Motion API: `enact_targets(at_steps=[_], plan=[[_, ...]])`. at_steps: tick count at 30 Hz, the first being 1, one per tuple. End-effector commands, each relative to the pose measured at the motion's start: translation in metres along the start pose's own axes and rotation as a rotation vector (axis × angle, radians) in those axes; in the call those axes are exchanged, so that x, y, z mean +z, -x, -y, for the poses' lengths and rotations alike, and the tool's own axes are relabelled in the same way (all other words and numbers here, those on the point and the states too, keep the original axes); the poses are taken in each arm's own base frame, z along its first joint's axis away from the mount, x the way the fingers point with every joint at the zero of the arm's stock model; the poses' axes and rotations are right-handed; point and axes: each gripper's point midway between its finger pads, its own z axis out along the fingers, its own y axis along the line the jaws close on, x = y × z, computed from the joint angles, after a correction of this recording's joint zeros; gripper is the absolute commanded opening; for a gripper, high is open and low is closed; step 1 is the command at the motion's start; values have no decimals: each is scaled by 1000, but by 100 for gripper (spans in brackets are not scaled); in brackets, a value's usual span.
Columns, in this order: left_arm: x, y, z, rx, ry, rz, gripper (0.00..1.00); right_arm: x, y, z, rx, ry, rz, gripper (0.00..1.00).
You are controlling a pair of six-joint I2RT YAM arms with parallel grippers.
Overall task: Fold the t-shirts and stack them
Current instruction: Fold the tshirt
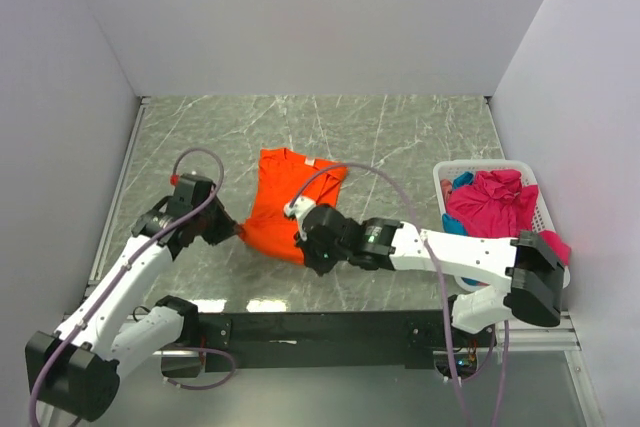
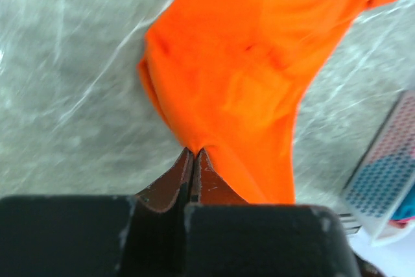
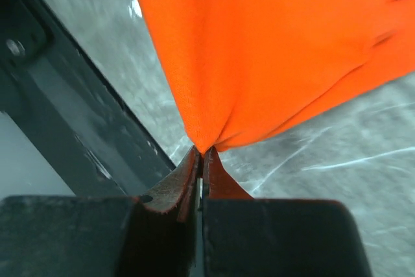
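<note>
Left wrist view: the left gripper (image 2: 193,155) has its jaws pressed together on a pinched edge of the soft bright orange cloth t-shirt (image 2: 246,63). The cloth spreads ahead of the fingertips over the grey marbled table (image 2: 58,95).

Right wrist view: the right gripper (image 3: 202,155) is clamped tight on a gathered corner of the same shirt, which fans out ahead of it.

Top external view: the two grippers grip opposite ends of the shirt's near edge. Behind the right gripper, beside its arm, sits a white perforated plastic basket (image 1: 482,165) holding a crumpled magenta-pink t-shirt (image 1: 495,202) and a teal-blue t-shirt (image 1: 462,183).
</note>
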Motion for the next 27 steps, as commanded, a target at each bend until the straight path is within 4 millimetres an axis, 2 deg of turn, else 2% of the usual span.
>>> enact_targets(at_steps=[1, 2, 3, 4, 7, 8, 9, 10, 11, 12, 13, 14, 15, 17, 19, 20, 21, 22, 23, 24, 26, 27], plan=[[-8, 35, 38, 15, -79, 98, 1, -24, 30, 18, 64, -46, 50, 0], [-13, 45, 51, 19, -103, 120, 0, -26, 37, 32, 101, -68, 58, 0], [-9, 51, 58, 25, -111, 129, 1, -30, 46, 38, 121, -70, 73, 0], [-14, 61, 69, 29, -127, 153, 1, -32, 49, 46, 142, -81, 75, 0], [-9, 79, 79, 32, -103, 191, 1, -39, 65, 70, 180, -108, 96, 0], [-14, 89, 89, 31, -115, 215, 1, -41, 70, 76, 177, -118, 106, 0], [-9, 94, 91, 28, -101, 216, 1, -43, 77, 88, 194, -139, 124, 0], [-11, 102, 103, 42, -131, 236, 1, -42, 79, 94, 200, -145, 124, 0], [-10, 106, 106, 43, -132, 237, 1, -43, 83, 102, 219, -155, 127, 0], [0, 108, 107, 42, -112, 224, 1, -45, 89, 106, 232, -153, 136, 0], [-2, 117, 115, 48, -120, 239, 1, -43, 88, 123, 267, -177, 118, 0], [1, 121, 116, 46, -111, 242, 1, -42, 89, 128, 278, -182, 109, 0], [11, 124, 115, 42, -86, 234, 1, -44, 97, 133, 283, -188, 122, 0], [13, 136, 128, 39, -112, 251, 1, -38, 99, 147, 300, -191, 105, 0], [33, 141, 137, 38, -119, 240, 1, -36, 116, 160, 323, -189, 134, 0], [30, 145, 141, 36, -129, 250, 1, -32, 114, 164, 331, -184, 123, 0], [44, 147, 140, 34, -109, 237, 1, -27, 120, 172, 345, -190, 124, 0], [44, 154, 150, 42, -121, 245, 1, -24, 124, 178, 357, -189, 131, 0], [48, 160, 150, 39, -102, 255, 1, -23, 126, 190, 380, -201, 134, 0], [64, 161, 145, 37, -64, 236, 1, -16, 132, 198, 395, -208, 131, 0], [70, 174, 153, 44, -58, 256, 1, -9, 134, 209, 421, -204, 116, 0], [86, 174, 148, 39, -29, 231, 1, -2, 137, 220, 435, -213, 111, 0]])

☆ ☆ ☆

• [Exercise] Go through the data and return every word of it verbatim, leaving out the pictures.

• [Problem solution]
Motion API: `enact_targets(at_steps=[_], plan=[[_, ...]])`. at_steps: tick count at 30 Hz, the first being 1, one per tuple. End-effector commands, each relative to the pose measured at the motion's start: translation in metres along the start pose's own axes and rotation as a rotation vector (axis × angle, radians) in those axes; in the call those axes are exchanged, so that x, y, z mean +z, -x, -y, for the poses' lengths and rotations alike, and the tool's own axes are relabelled in the same way (all other words and numbers here, those on the point and the states too, keep the original axes); the poses are taken in each arm's own base frame, z along its first joint's axis away from the mount, x the way the fingers point with every joint at the zero of the arm's stock model; the poses' axes and rotations are right-handed; point and axes: each gripper's point midway between its finger pads, its own z axis out along the fingers, its own y axis along the line the jaws close on, x = y × z, computed from the joint angles, after a correction of this recording's joint zeros; gripper is the absolute commanded opening; for a gripper, high is open and low is closed; step 1 is the command at the motion's start; values have no decimals: each is scaled by 1000, but by 100 for gripper (spans in brackets are not scaled); in brackets, a value's usual span.
Columns, in this order: left_arm: x, y, z, rx, ry, rz, gripper (0.00..1.00); right_arm: x, y, z, rx, ry, rz, gripper (0.00..1.00).
You are controlling a pair of six-joint I2RT YAM arms with parallel grippers.
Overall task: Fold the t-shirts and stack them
Current instruction: Fold the tshirt
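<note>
Left wrist view: the left gripper (image 2: 193,155) has its jaws pressed together on a pinched edge of the soft bright orange cloth t-shirt (image 2: 246,63). The cloth spreads ahead of the fingertips over the grey marbled table (image 2: 58,95).

Right wrist view: the right gripper (image 3: 202,155) is clamped tight on a gathered corner of the same shirt, which fans out ahead of it.

Top external view: the two grippers grip opposite ends of the shirt's near edge. Behind the right gripper, beside its arm, sits a white perforated plastic basket (image 1: 482,165) holding a crumpled magenta-pink t-shirt (image 1: 495,202) and a teal-blue t-shirt (image 1: 462,183).
</note>
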Motion for the next 27 steps, as commanded, a target at each bend until the straight path is within 4 millimetres an axis, 2 deg of turn, else 2% of the usual span.
>>> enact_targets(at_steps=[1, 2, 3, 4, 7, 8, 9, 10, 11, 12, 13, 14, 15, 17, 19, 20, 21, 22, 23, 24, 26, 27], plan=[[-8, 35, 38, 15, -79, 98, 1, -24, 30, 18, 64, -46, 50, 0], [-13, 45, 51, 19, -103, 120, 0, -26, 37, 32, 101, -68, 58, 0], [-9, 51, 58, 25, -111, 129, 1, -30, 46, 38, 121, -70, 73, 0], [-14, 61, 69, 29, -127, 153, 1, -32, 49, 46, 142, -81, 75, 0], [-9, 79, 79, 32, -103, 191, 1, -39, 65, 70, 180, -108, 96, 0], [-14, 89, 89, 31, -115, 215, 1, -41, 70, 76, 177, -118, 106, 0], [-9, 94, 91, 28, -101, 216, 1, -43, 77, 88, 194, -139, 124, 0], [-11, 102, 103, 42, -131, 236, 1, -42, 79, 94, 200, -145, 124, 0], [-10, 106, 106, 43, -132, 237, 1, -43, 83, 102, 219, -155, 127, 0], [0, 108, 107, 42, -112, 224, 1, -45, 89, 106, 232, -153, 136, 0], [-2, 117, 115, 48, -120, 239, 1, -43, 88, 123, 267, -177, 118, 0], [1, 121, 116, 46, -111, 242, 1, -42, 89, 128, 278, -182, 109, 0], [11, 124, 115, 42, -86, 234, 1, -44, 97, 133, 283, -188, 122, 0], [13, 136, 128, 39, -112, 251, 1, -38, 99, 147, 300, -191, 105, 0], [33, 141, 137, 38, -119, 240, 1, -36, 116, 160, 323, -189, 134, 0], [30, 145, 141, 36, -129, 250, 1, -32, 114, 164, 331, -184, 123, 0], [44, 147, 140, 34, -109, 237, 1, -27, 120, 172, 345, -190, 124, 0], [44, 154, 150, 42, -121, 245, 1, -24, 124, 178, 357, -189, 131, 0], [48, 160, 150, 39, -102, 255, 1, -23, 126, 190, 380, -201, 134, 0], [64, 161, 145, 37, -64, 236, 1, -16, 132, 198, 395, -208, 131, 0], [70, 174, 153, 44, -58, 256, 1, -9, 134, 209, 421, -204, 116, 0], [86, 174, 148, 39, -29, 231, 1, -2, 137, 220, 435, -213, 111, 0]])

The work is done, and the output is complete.